Lindqvist mentions that Engineering Psychology has been popular among women. He has chaired a committee for recruiting a new Assistant Professor for the major. The candidate should have a proven track record in computer science and a background in behavioral sciences or psychology.
“Thinking that reflects people’s different educational backgrounds would bring genuine diversity to the department,” Lindqvist illustrates.
|Janne Lindqvist with doctoral candidates Rongjun Ma and Amel Bourdoucen at the Aalto University Computer Science Building in Espoo. Photo: Ville Maali|
Multidisciplinarity also means examining the same topic but with differing viewpoints, methods, and theories from a range of fields.
Although multidisciplinarity has been discussed for some time, it isn’t necessarily practiced by institutions and scientific communities. Therefore, are the top publications of different fields committed to a multidisciplinary approach?
Clear communication enables multidisciplinary work
As a research scientist, Janne Lindqvist is exceptionally articulate. He recounts small anecdotes, offers examples, and steers clear of jargon. It’s no coincidence.
”I put a lot of time and effort into making my research results easy to grasp,” he says.
Clear communication enables multidisciplinary work. It’s also linked to the relationship between society and research.

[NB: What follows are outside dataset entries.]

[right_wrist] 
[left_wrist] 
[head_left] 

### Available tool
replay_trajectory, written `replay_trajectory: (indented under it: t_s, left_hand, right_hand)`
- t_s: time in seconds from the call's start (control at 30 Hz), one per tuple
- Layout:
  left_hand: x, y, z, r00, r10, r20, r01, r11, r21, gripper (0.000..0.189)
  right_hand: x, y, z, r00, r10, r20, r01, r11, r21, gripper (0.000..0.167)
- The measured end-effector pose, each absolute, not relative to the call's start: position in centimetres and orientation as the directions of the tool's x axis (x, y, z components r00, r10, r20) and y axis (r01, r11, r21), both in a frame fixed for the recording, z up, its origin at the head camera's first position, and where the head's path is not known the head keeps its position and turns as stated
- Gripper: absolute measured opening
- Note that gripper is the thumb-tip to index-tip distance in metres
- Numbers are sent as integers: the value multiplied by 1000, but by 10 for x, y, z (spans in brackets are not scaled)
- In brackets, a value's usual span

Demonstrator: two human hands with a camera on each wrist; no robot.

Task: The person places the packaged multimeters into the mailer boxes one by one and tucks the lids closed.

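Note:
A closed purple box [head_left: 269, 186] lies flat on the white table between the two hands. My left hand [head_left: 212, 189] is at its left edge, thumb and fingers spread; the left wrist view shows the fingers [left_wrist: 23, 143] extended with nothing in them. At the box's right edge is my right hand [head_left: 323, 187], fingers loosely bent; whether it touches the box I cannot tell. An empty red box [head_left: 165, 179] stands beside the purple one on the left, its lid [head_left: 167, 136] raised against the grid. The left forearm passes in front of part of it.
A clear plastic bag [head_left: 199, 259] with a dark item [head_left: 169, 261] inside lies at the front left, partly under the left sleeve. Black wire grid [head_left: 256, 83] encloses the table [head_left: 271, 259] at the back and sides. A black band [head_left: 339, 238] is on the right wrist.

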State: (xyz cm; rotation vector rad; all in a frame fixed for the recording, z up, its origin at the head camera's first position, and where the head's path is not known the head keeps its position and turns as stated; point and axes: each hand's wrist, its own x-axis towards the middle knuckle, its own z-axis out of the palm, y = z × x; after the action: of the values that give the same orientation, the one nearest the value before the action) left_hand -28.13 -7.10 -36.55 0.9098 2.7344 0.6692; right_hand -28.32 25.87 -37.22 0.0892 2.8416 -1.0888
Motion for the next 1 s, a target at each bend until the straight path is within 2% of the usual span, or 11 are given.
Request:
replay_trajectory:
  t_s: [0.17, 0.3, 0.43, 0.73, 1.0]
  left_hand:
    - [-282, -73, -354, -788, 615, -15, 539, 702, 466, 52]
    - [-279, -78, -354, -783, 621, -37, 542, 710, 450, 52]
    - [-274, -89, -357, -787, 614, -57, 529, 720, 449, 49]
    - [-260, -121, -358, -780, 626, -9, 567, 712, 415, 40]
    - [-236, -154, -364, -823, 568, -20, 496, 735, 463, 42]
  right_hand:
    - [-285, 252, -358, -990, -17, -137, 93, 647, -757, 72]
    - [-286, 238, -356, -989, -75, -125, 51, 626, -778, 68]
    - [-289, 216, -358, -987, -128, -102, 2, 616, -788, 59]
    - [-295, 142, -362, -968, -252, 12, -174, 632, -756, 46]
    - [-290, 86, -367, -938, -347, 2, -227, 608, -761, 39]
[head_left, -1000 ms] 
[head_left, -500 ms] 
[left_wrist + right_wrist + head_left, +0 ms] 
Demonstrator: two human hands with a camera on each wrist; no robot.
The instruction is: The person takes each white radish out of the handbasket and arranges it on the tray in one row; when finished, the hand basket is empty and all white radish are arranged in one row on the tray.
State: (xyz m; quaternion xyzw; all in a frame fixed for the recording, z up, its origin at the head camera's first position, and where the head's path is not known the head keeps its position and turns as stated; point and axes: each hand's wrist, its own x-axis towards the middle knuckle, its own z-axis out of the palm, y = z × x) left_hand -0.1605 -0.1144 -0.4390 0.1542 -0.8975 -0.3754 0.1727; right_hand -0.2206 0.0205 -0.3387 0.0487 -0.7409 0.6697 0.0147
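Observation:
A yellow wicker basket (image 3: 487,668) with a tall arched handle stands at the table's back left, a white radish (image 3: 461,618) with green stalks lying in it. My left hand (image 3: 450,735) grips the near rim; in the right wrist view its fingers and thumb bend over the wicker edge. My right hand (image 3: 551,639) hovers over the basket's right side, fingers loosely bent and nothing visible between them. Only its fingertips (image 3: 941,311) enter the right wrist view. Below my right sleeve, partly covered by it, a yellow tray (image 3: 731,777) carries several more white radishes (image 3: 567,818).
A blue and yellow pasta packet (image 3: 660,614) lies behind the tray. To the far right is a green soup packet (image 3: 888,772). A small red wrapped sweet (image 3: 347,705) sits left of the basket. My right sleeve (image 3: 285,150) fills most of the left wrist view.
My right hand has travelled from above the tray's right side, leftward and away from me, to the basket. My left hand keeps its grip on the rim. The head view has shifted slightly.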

To put it bluntly: no matter how fine your research, it won’t help society at large if the results or their potential practical application are not understood. A researcher can serve as a type of interpreter between the scientific field and the general public. Similarly, different disciplines cannot collaborate without smooth communication. It’s easy to see that students will benefit from the ”multilingualism” of studying both psychology and technology: they speak the language of humans and machines.
I put a lot of time and effort into making my research results easy to grasp."
Similar examples abound: medical doctors must be able to communicate with patients while increasingly needing to master administrative lingo, organizational psychology, leadership, and the possibilities of AI.
Multidisciplinarity requires investing in communications, which seems to be more of an attitude or relationship with one’s activities rather than a strategic focus area. Am I primarily a geek, boss, biologist, people person – or are we all here together to solve problems and think about intriguing questions, each from our backgrounds, curious about each other’s viewpoints?
Curiosity catches on
A professor’s work involves research, teaching, and societal interaction (although many will complain their time is spent on admin, applying for funding, meetings, development, reforms, reporting…). We’ve mainly discussed research, which according to Lindqvist is not separate from societal interaction.
He readily admits that behind his success is a group of people who have supported, mentored, pointed the way, and encouraged. He strives to do the same for his students. Young researchers are close to his heart.
”Many of my former students have gone on to do their doctorate at one of the world’s top universities or have a successful career in industry. Knowing you’ve made a small contribution to their career and life is a wonderful feeling.”
That contribution may be academic, but in Lindqvist’s case it’s easy to imagine there’s more. Curiosity catches on, as does an understanding that technology isn’t separate from humans.
”Working with people is what inspires and motivates me,” the Computer Science professor oncludes.